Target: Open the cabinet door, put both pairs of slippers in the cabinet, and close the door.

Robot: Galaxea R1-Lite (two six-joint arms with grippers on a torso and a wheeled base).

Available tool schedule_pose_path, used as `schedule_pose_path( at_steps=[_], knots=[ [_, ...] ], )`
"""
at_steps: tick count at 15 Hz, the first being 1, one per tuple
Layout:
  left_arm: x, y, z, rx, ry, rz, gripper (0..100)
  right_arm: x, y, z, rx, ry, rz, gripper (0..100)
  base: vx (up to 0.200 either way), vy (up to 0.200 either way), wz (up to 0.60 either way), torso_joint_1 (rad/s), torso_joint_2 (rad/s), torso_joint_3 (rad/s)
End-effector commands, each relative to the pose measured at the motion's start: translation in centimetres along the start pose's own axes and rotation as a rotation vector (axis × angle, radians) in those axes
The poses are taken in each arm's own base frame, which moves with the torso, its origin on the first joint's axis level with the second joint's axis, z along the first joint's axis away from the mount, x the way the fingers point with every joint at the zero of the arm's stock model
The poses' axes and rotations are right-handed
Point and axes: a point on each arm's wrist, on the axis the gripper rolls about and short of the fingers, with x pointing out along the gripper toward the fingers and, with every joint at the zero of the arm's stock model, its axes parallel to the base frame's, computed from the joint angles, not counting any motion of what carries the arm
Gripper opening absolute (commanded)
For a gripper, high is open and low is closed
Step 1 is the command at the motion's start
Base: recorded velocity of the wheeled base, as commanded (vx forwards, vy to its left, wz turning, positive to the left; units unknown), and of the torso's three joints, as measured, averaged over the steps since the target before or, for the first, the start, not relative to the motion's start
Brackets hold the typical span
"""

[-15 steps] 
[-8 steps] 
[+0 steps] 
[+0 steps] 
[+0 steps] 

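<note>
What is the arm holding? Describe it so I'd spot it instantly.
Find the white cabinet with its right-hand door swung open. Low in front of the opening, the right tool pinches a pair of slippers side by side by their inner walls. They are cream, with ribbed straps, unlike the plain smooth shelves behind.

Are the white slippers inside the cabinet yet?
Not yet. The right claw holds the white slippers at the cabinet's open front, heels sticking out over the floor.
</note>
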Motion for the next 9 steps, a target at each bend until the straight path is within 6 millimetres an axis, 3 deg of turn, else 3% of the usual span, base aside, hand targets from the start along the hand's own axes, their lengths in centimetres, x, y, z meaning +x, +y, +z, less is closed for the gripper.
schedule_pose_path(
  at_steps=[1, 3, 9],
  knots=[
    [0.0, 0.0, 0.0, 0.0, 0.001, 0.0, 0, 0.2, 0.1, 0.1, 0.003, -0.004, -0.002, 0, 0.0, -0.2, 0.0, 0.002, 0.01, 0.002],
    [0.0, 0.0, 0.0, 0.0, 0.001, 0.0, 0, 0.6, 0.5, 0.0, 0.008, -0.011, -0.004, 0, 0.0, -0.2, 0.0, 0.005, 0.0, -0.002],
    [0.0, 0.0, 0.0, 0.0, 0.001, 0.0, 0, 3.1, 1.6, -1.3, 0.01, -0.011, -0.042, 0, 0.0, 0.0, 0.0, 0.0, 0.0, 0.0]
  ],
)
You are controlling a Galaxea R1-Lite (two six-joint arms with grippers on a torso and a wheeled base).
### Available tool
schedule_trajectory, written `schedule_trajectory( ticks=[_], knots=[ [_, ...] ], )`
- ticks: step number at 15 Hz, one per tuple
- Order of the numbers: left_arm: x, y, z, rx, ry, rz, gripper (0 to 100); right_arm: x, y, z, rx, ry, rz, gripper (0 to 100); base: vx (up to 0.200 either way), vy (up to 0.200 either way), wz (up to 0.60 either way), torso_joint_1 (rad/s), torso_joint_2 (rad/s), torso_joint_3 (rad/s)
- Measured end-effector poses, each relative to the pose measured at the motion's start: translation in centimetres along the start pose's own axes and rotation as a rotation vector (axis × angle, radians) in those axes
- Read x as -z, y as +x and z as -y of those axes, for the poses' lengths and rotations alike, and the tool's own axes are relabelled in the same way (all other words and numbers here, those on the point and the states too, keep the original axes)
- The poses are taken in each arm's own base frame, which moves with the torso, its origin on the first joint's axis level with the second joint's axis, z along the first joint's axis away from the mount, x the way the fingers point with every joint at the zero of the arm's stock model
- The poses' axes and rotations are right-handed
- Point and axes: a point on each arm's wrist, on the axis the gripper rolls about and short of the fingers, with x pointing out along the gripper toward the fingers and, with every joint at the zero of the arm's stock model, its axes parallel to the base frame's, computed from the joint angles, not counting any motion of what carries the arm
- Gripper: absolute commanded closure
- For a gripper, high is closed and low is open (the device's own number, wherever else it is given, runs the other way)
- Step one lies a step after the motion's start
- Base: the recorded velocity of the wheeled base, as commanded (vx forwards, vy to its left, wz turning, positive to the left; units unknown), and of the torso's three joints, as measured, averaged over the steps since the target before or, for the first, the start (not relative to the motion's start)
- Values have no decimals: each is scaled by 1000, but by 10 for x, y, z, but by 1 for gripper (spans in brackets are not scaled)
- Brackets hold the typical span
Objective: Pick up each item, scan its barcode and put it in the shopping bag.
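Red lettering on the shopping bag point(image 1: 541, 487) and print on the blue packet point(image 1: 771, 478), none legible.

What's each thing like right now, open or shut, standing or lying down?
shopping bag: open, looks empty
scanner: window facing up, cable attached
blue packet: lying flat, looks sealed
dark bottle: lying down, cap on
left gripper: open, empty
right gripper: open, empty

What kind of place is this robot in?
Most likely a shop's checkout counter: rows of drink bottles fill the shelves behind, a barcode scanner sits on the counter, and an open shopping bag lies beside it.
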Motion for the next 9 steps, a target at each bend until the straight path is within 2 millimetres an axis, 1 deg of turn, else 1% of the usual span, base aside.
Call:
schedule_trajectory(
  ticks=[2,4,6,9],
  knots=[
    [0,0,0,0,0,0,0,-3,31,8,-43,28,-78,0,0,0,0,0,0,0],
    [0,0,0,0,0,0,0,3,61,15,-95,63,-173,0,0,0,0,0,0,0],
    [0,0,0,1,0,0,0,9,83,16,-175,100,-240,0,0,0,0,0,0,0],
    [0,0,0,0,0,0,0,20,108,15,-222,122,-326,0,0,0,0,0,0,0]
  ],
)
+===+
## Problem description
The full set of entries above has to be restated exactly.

## Response box
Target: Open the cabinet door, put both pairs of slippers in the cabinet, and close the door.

Robot: Galaxea R1-Lite (two six-joint arms with grippers on a torso and a wheeled base).

Available tool schedule_pose_path, used as `schedule_pose_path( at_steps=[_], knots=[ [_, ...] ], )`
"""
at_steps: tick count at 15 Hz, the first being 1, one per tuple
Layout:
  left_arm: x, y, z, rx, ry, rz, gripper (0..100)
  right_arm: x, y, z, rx, ry, rz, gripper (0..100)
  base: vx (up to 0.200 either way), vy (up to 0.200 either way), wz (up to 0.60 either way), torso_joint_1 (rad/s), torso_joint_2 (rad/s), torso_joint_3 (rad/s)
End-effector commands, each relative to the pose measured at the motion's start: translation in centimetres along the start pose's own axes and rotation as a rotation vector (axis × angle, radians) in those axes
The poses are taken in each arm's own base frame, which moves with the torso, its origin on the first joint's axis level with the second joint's axis, z along the first joint's axis away from the mount, x the way the fingers point with every joint at the zero of the arm's stock model
The poses' axes and rotations are right-handed
Point and axes: a point on each arm's wrist, on the axis the gripper rolls about and short of the fingers, with x pointing out along the gripper toward the fingers and, with every joint at the zero of the arm's stock model, its axes parallel to the base frame's, computed from the joint angles, not counting any motion of what carries the arm
Gripper opening absolute (commanded)
For a gripper, high is open and low is closed
Step 1 is the command at the motion's start
Base: recorded velocity of the wheeled base, as commanded (vx forwards, vy to its left, wz turning, positive to the left; units unknown), and of the torso's three joints, as measured, averaged over the steps since the target before or, for the first, the start, not relative to the motion's start
Brackets hold the typical span
"""

[-15 steps] 
[-8 steps] 
[+0 steps] 
[+0 steps] 
[+0 steps] 

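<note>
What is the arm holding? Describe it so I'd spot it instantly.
Find the white cabinet with its right-hand door swung open. Low in front of the opening, the right tool pinches a pair of slippers side by side by their inner walls. They are cream, with ribbed straps, unlike the plain smooth shelves behind.

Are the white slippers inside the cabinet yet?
Not yet. The right claw holds the white slippers at the cabinet's open front, heels sticking out over the floor.
</note>
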Motion for the next 9 steps, a target at each bend until the straight path is within 6 millimetres an axis, 3 deg of turn, else 3% of the usual span, base aside, hand targets from the start along the hand's own axes, their lengths in centimetres, x, y, z meaning +x, +y, +z, less is closed for the gripper.
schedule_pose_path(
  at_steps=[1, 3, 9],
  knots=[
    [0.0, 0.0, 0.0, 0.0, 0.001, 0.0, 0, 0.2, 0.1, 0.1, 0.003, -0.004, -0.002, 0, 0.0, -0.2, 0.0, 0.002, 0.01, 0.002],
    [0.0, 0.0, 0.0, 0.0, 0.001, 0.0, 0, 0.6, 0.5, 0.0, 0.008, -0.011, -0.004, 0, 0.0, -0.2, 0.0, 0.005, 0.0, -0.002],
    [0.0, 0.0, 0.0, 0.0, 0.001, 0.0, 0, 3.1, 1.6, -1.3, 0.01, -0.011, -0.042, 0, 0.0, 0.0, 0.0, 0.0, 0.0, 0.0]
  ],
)
You are controlling a Galaxea R1-Lite (two six-joint arms with grippers on a torso and a wheeled base).
### Available tool
schedule_trajectory, written `schedule_trajectory( ticks=[_], knots=[ [_, ...] ], )`
- ticks: step number at 15 Hz, one per tuple
- Order of the numbers: left_arm: x, y, z, rx, ry, rz, gripper (0 to 100); right_arm: x, y, z, rx, ry, rz, gripper (0 to 100); base: vx (up to 0.200 either way), vy (up to 0.200 either way), wz (up to 0.60 either way), torso_joint_1 (rad/s), torso_joint_2 (rad/s), torso_joint_3 (rad/s)
- Measured end-effector poses, each relative to the pose measured at the motion's start: translation in centimetres along the start pose's own axes and rotation as a rotation vector (axis × angle, radians) in those axes
- Read x as -z, y as +x and z as -y of those axes, for the poses' lengths and rotations alike, and the tool's own axes are relabelled in the same way (all other words and numbers here, those on the point and the states too, keep the original axes)
- The poses are taken in each arm's own base frame, which moves with the torso, its origin on the first joint's axis level with the second joint's axis, z along the first joint's axis away from the mount, x the way the fingers point with every joint at the zero of the arm's stock model
- The poses' axes and rotations are right-handed
- Point and axes: a point on each arm's wrist, on the axis the gripper rolls about and short of the fingers, with x pointing out along the gripper toward the fingers and, with every joint at the zero of the arm's stock model, its axes parallel to the base frame's, computed from the joint angles, not counting any motion of what carries the arm
- Gripper: absolute commanded closure
- For a gripper, high is closed and low is open (the device's own number, wherever else it is given, runs the other way)
- Step one lies a step after the motion's start
- Base: the recorded velocity of the wheeled base, as commanded (vx forwards, vy to its left, wz turning, positive to the left; units unknown), and of the torso's three joints, as measured, averaged over the steps since the target before or, for the first, the start (not relative to the motion's start)
- Values have no decimals: each is scaled by 1000, but by 10 for x, y, z, but by 1 for gripper (spans in brackets are not scaled)
- Brackets hold the typical span
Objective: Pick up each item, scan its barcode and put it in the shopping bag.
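Red lettering on the shopping bag point(image 1: 541, 487) and print on the blue packet point(image 1: 771, 478), none legible.

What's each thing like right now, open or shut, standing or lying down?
shopping bag: open, looks empty
scanner: window facing up, cable attached
blue packet: lying flat, looks sealed
dark bottle: lying down, cap on
left gripper: open, empty
right gripper: open, empty

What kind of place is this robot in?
Most likely a shop's checkout counter: rows of drink bottles fill the shelves behind, a barcode scanner sits on the counter, and an open shopping bag lies beside it.
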Motion for the next 9 steps, a target at each bend until the straight path is within 2 millimetres an axis, 1 deg of turn, else 1% of the usual span, base aside.
Call:
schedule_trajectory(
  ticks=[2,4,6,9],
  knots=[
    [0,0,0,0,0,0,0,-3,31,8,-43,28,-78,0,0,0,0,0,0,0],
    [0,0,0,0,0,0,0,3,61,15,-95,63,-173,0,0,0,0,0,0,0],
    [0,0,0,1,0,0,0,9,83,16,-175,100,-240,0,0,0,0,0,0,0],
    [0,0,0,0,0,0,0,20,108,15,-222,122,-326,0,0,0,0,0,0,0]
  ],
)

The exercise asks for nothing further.